The ship lanterns on the fireplace and the concealed lights in the trees give a special lure to the closing hours of the day. Seven lights are artfully hidden in the trees to avoid glare. 

Three outside outlets have been installed, and yards of rubber-covered wiring make it simple to shift the lights around.

Honey Locust

On the upper terrace, a honey locust has been headed high to make a comfortable place for breakfast and lunch. It gives a light, feathery shade like a “big fern.” 

A wall fountain nearby breaks the line of the retaining wall. The sound of water is always refreshing and adds another delightful note.

Maidenhair Ferns

Near the fountain, maidenhair ferns are planted in pockets in the stone wall. They are kept moist and green with the water that drips from the shelf under the fountain into the basin below. 

Flowers In The Background

Flowers of white phlox in the background are conspicuous in the evening light. Chrysanthemums follow these for fall color.

The treatment of the front of the place is distinctive and adds a great deal of atmosphere. 

Originally the ground sloped up abruptly to the public road. Finally, the grade was cut and held in place with retaining walls, and the resulting space was turned into a charming court. 
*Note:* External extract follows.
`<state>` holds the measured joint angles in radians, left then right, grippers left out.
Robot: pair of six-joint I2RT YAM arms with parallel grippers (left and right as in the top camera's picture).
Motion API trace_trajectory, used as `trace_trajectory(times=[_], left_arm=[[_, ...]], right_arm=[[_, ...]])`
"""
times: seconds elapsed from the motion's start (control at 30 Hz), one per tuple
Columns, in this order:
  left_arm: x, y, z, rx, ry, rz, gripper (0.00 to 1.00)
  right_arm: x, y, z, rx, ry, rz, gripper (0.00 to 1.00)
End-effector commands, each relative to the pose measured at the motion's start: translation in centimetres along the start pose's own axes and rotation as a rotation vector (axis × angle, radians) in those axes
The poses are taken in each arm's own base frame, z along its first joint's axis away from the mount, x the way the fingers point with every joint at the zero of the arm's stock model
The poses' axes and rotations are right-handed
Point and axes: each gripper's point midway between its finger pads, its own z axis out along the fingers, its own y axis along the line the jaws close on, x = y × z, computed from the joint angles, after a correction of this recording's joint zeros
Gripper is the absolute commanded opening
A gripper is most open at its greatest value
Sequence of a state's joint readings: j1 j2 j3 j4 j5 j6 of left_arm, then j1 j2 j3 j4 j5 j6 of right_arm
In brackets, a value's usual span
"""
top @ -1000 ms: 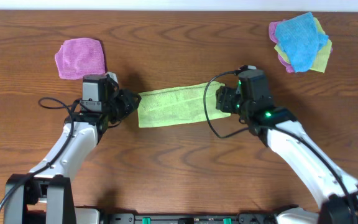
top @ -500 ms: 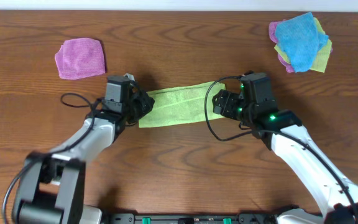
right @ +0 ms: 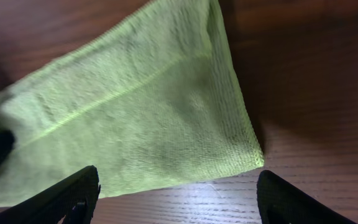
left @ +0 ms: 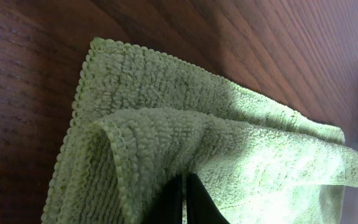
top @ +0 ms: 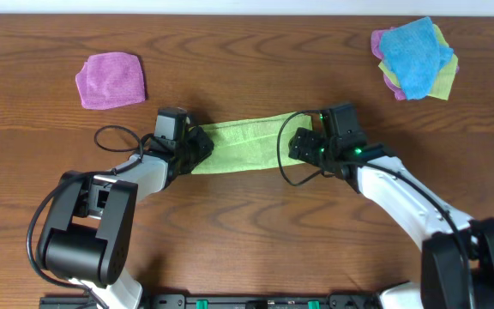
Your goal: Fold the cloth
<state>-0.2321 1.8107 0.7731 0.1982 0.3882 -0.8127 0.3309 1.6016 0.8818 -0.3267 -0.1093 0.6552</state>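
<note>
The cloth (top: 238, 146) is pinched by left fingers (left: 202, 210) (right fingers (right: 64, 198) spread).

Your lime-green fuzzy cloth (top: 240, 146) lies as a long strip on the brown wooden table (top: 247, 232). Left gripper (top: 199, 147) at its left end, right gripper (top: 298, 145) at its right end. Purple square cloth (top: 110, 79) up-left of it, well apart; blue-topped cloth pile (top: 414, 56) up-right.
</note>
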Motion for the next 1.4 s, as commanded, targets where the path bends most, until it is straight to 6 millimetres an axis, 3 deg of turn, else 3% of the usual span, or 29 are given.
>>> trace_trajectory(times=[0.0,0.4,0.67,0.77,0.8,0.83,0.87,0.93,1.1,1.37], left_arm=[[-0.1,1.5,0.6,-0.057,-0.015,-0.014,0.06],[-0.3,1.7,0.6,-0.066,-0.021,-0.019,0.06],[-0.3,1.7,0.6,-0.067,-0.020,-0.019,0.06],[-0.3,1.7,0.6,-0.067,-0.020,-0.019,0.06],[-0.3,1.7,0.6,-0.067,-0.020,-0.019,0.06],[-0.3,1.7,0.6,-0.067,-0.021,-0.019,0.06],[-0.3,1.7,0.6,-0.068,-0.021,-0.019,0.06],[-0.4,1.8,0.6,-0.070,-0.023,-0.017,0.06],[-0.8,2.3,0.4,-0.076,-0.026,-0.029,0.06],[-0.8,2.4,0.3,-0.074,-0.019,-0.036,0.06]], right_arm=[[0.4,-1.0,1.1,0.031,0.030,0.043,0.81],[1.1,-2.1,2.9,0.074,0.055,0.060,0.80],[1.6,-2.8,5.4,0.083,0.070,0.101,0.74],[1.8,-3.1,6.1,0.093,0.074,0.101,0.57],[1.6,-3.2,6.1,0.098,0.065,0.099,0.48],[1.3,-3.3,6.1,0.107,0.050,0.094,0.29],[1.1,-3.4,6.1,0.110,0.038,0.085,0.16],[0.7,-3.2,6.1,0.101,0.024,0.074,0.04],[-0.6,-1.6,4.3,0.053,-0.022,-0.002,0.01],[-2.1,3.6,-1.4,-0.075,-0.144,-0.149,0.01]])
Marigolds and petunias planted above and below the wall give a colorful approach to the house. 

Christmas and Lenten roses have also been worked into the planting scheme for winter bloom. 

Bower Of Spring Bloom

Masses show varieties of narcissus, combined with 10 white magnolia trees and 14 weeping Japanese cherries, turning the place into a veritable bower of spring bloom.
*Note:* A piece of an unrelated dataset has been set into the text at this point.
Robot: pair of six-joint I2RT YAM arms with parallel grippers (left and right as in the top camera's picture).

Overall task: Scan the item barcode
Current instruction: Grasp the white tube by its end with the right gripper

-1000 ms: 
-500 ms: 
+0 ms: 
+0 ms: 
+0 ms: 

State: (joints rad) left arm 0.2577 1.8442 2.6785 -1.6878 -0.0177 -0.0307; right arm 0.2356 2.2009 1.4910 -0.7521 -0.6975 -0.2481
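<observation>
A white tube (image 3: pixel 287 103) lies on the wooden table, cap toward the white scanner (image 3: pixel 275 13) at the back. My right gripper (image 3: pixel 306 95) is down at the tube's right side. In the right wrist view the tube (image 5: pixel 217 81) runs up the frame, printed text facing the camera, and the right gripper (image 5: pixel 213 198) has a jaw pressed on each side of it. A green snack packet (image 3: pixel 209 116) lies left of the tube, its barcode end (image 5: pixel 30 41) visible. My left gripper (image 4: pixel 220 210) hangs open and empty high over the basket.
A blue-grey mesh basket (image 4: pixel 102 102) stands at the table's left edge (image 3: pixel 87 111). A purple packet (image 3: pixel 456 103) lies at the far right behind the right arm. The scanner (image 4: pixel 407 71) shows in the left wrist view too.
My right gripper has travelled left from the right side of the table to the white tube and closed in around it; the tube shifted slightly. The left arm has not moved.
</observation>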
The house itself is unusually appealing. Potted vines, supported in iron brackets, fall gracefully from the second-floor balcony. 

Again potted plants prove their value, and those that will grow in the partial shade, together with boxwood and English ivy, accent each side of the front door. 

On the garage wall, Laland firethorn (Pyracantha coccinea lalandi) has been espaliered, and the plants are heavily laden with bright orange-red berries in the autumn, which last all winter and continue to be ornamental.